Hating a thing. The flip side of love is hatred. When something threatens what you love, you want to destroy it. It is important however to regulate your hatred. If you hate the wrong thing, such as that which is not the cause of your fear, you will become what you hate. This is true because you and whatever causes the threat will be operating on the same level. If diversity destroys your country, hating Muslims won’t get you anywhere. Hate the liberalism that sponsors this plague — that is the source of your misery, and anything else is swatting at heads of a Hydra you will never kill.
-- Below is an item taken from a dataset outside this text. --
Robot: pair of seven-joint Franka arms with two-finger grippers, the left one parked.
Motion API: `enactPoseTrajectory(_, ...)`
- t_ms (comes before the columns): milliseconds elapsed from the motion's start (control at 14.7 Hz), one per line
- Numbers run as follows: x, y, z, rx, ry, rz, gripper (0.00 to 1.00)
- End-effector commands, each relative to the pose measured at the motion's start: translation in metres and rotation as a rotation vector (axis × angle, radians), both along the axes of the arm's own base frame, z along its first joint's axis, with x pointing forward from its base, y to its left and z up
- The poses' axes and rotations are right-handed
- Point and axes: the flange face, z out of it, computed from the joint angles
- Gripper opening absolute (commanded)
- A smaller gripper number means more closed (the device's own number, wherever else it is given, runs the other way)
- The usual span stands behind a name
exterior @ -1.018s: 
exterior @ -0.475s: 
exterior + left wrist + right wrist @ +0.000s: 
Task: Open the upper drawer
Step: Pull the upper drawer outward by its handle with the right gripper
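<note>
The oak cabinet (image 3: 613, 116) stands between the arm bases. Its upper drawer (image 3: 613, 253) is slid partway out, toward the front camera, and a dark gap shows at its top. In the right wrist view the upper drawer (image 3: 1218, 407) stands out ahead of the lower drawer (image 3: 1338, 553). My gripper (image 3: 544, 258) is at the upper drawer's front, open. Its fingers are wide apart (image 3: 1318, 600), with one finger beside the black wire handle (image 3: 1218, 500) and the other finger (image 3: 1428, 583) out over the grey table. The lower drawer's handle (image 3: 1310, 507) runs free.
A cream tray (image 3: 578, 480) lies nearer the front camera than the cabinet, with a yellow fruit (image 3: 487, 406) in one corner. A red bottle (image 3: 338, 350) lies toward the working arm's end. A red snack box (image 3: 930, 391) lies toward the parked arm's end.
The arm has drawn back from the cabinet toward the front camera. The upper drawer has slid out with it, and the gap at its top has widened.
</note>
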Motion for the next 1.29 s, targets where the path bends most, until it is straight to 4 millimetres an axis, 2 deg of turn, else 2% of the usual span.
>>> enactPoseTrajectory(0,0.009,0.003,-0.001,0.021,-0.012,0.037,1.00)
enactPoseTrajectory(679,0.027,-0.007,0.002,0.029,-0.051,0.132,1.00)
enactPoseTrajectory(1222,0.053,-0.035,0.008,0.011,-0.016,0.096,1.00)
Hating life/God/all/nature. This is the one I see quite a bit: people seem to like being alive, but they divide themselves from the world (or God, or nature, or the all — take your pick). They then claim this which is the source of their life is somehow also the source of their misery and torment. Hating the all however turns you into a bleak person. If you believe life is basically good, and that good things happen for a reason and there’s an order to it all, you are able to relax and create in life what you need to. This even extends to belief in life after death, which seems universal. If the world is good, what happens after death will not be bad — it’s time to take Plato’s hint and just relax on that score. “Life is good” does not mean what the trendoids use it to mean, which is “My life is good” in a sense of status competition. It means life itself, the whole, which some people call God, is good.
For a place that claims to be enlightened, modern society is suffused with hatred. People use hatred passively — they claim you’re the hater, while dissing your beliefs and heritage. Their hatred is subtler, far more entrenched. They don’t love life enough to hate any thing; they hate life itself.